Controversial, outspoken, joker, campaigner but most of all exceptional. Rio Ferdinand by those of us with common sense will be remembered as the greatest defender England has ever produced, United have ever had and arguably one of the best the world has ever seen. That is no exaggeration either as the numbers tell their own story. For United alone Ferdinand won 19 trophies in 455 games and was a cultured shining light in England’s still antiquated notions of defending.
Ferdinand waltzed into Old Trafford with exactly the kind of marvellous arrogance, pomp and circumstance you would expect of such a big personality and big match performer. Decked out in a crisp white suit, bleach blond hair and giant diamond stud in his ear wearing a £30 million fee and the ire of the city of Leeds at his back. That £30 million, a then record for a British player and world record for a centreback, was now 13 years later the biggest bargain since a Welsh firebrand named Anuerin Bevan had the notion of using tax money to set up a free national healthcare system.

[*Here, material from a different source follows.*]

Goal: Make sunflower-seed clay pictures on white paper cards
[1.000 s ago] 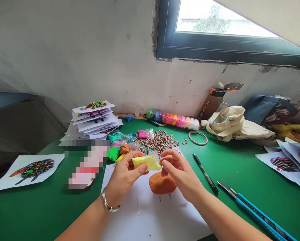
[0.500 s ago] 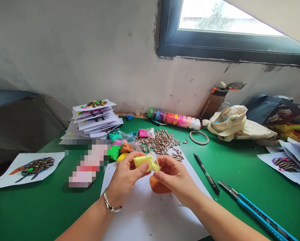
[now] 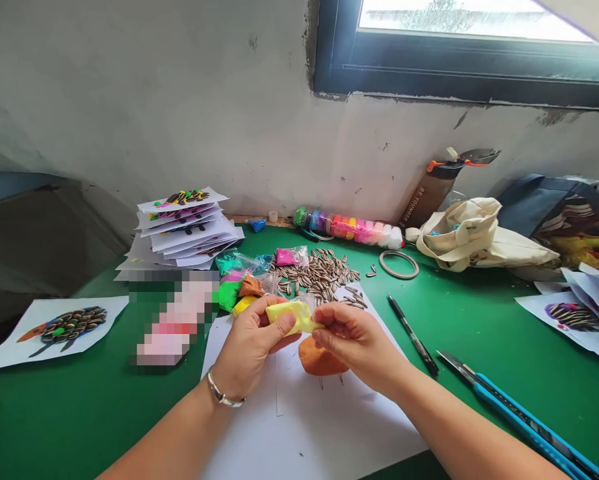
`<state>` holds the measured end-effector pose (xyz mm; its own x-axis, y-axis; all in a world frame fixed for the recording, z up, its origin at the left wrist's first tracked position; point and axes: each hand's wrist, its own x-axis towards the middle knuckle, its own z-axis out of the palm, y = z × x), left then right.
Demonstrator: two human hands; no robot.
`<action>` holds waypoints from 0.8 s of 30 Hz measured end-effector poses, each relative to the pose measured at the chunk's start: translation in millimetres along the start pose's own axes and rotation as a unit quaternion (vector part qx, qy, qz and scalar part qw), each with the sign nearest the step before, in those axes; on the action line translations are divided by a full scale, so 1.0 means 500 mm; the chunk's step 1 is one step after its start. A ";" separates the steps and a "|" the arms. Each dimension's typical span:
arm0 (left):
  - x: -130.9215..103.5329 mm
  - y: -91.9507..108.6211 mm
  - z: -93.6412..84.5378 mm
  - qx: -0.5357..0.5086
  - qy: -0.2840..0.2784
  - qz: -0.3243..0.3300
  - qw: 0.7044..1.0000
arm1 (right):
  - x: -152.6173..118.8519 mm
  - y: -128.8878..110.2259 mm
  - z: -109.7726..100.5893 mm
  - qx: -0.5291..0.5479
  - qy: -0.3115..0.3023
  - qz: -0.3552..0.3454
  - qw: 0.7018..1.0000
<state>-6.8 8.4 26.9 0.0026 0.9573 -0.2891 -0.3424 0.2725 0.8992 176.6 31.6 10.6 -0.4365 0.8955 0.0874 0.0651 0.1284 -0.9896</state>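
Observation:
A small packet of pale yellow clay [image 3: 290,315] is held up between both hands. My left hand [image 3: 252,347] wears a silver bracelet and pinches the packet's left part between thumb and fingers. The right end of the packet is pinched by my right hand [image 3: 352,337]. Below them lies white paper [image 3: 289,427] with a flat orange clay shape [image 3: 321,358] on it, partly covered by my right hand; thin drawn legs show under the shape. Bags of coloured clay [image 3: 229,293] sit just beyond my left hand, beside a pile of striped seeds [image 3: 322,273].
A black pen [image 3: 412,333] and a blue cutter with its blade out [image 3: 519,413] lie at right. Stacked papers [image 3: 179,233] and a seed picture [image 3: 54,333] are at left. A clay tube [image 3: 349,228], tape ring [image 3: 398,264], bottle [image 3: 429,193] and cloth bag [image 3: 479,240] stand behind.
My right hand has shifted slightly rightward, and the yellow packet's right end is drawn out toward it. The view has tilted down a little, and more of the orange shape shows.

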 end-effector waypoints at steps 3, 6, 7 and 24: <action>0.000 -0.002 0.003 -0.012 0.007 -0.011 1.000 | 0.002 -0.003 -0.001 -0.063 0.000 -0.017 0.998; 0.001 -0.002 0.006 -0.016 0.007 -0.015 1.000 | 0.003 -0.008 -0.001 -0.108 0.011 -0.023 0.994; 0.001 -0.001 0.006 -0.016 0.004 -0.015 1.000 | 0.003 -0.009 -0.002 -0.117 0.014 -0.022 0.993; 0.001 0.000 0.005 -0.026 0.002 -0.021 0.999 | 0.000 -0.007 0.000 -0.044 0.047 0.060 0.996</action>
<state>-4.4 9.2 27.6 0.0135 0.9448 -0.3273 -0.3904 0.3064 0.8682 176.2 31.1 13.9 -0.3344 0.9423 -0.0154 0.1923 0.0522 -0.9800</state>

His entrance to United and transformation from bigtime talent to bigtime Charlie symbolised his time at the club, polarizing opinion, sometimes even amongst United fans. His contract wrangle in the aftermath of his lengthy ban for missing a drugs test in 2005 even lead to an infamous incident when a group of hardcore fans turned up at his house threatening him if he didn’t sign a new contract. Ferdinand’s retelling of the tale was classic Rio; hilarious, straight shooting and a little mischievous:
“So I go to the side door and grab a big bit of wood, jump on the side of the wall and I’m just about to scream ‘raaaah!’ when I see there’s a massive group of people, with hoodies and caps covering their faces.
“I just thought, ‘I’m going to get served up in a moment, so go bananas and they’ll think you’re a nutter!
“Then one of them said ‘We’re the United boys, f***ing sign your contract’ and I was like ‘What you talking about? I’ve only just started negotiating two months ago, what you worrying about?'”
In many ways that quote encapsulates a man who brought the phrase “merked” to public attention when pranking David Beckham in Moss Side. It’s brash and unfiltered but showed a man with a good heart and a keener mind than often given credit for as his instant sincere apologies, charity work in deprived areas and campaigning against racism. The latter contributed to his exit from the England set-up as Ferdinand rightly refused to play nice after England team-mates and central defensive partner John Terry racially abused his brother.
Turns out the stuffed shirts at Wembley didn’t appreciate a few home truths.
As a footballer in his prime, was where Ferdinand really shined though. He was like a great chess player or slick, untouchable pugilist, seemingly able to think several moves ahead of the opposition. Some people felt he was lazy and sometimes used the description of a “Rolls Royce footballer” as an underhanded insult. Rio always had the last laugh though by making a mockery of opposition attackers before they even knew what time of the day it was. That intelligence was reflected in a superb discipline record. Just 68 fouls, 20 bookings and only a single red in 312 league games at United while he barely ever got his shorts dirty.
Rio was technically gifted too. Ferdinand was a tremendous distributor of the ball and superb dribbler. Indeed he showed great promise of a midfielder in his younger years at West Ham before being moved into centre of defence and help return the role to its classier days of Duncan Edwards and Bobby Moore. He was always a superbly clean striker of the ball too. Watch this goal against Liverpool in 2007, a feathery flick of a first touch to set himself before smashing the ball into the corner on the half volley. Had he plied his trade in the continent he likely would have scored a few more of those, it isn’t hard to imagine him as a rampaging Libero in a back three at Barcelona.
Not forgetting his physical attributes too, an imposing muscular, 6 feet two inch frame and more pace than a supercar. Rio was classy first but anyone who tried mixing it up physically with him ended up being bulldozed over on their backsides in a daze and left in a trail of dust.
So there it is, man full of class and controversy but never boring and always brilliant draws a curtain down on a stellar career during a difficult personal period in his life. Consider this a love letter, to the greatest centre half United have ever had and one of the more admirable characters in the modern game. Enjoy your retirement Rio, you deserve it, millions of reds all over the world will love you forever!